To do — An exact copy of all the data is required, with pictures left out.

Information supplied —
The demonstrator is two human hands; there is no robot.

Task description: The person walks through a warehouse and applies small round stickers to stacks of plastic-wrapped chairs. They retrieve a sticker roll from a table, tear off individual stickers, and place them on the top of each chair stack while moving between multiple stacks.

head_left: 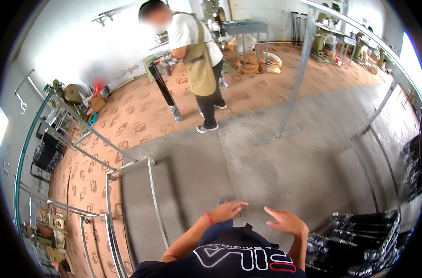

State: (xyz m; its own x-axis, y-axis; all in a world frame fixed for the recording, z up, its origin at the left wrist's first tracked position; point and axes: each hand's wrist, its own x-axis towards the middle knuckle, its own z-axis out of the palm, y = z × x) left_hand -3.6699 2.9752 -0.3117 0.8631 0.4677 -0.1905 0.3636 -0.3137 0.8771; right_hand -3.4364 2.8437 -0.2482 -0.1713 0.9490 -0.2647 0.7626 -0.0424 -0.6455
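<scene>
Clearly, slipping is the main worry around the stack of black bars: its shiny wrap could slide against bare fingers, and a careless step to the right could bump it, so pieces might shift or fall. On the other side, a swinging left forearm could knock the metal frame, which stands close by along the left edge of the grey floor.

As for looks, the bars are dark, long and layered one over another, covered in clear, crinkled film that catches bright glints. They sit to the person's right, well away from that left floor edge; their lowest part is hidden.

The left hand and right hand are apart, fingers stretched out, both holding nothing; the right is nearer the stack, not touching it.
</scene>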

Solution to this exercise —
The demonstrator is two human hands; there is no robot.

Task description: The person walks through a warehouse and applies small round stickers to stacks of plastic-wrapped chairs. They retrieve a sticker roll from a table, tear off individual stickers, and place them on the top of each chair stack while moving between multiple stacks.

head_left: 

State: (xyz m; its own x-axis, y-axis; all in a world frame fixed for the recording, z up, its origin at the left wrist's first tracked position; point and axes: each hand's wrist, its own x-axis towards the middle knuckle, its own z-axis out of the palm, y = z × x) left_hand -3.6699 2.9752 -0.3117 0.8631 0.4677 -0.1905 0.3636 -0.3137 0.8771; right_hand -3.4364 2.8437 -0.2482 -0.1713 0.9490 -0.2647 0.7626 -0.0424 -0.6455
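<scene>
Clearly, slipping is the main worry around the stack of black bars: its shiny wrap could slide against bare fingers, and a careless step to the right could bump it, so pieces might shift or fall. On the other side, a swinging left forearm could knock the metal frame, which stands close by along the left edge of the grey floor.

As for looks, the bars are dark, long and layered one over another, covered in clear, crinkled film that catches bright glints. They sit to the person's right, well away from that left floor edge; their lowest part is hidden.

The left hand and right hand are apart, fingers stretched out, both holding nothing; the right is nearer the stack, not touching it.
</scene>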

There is no more to this output.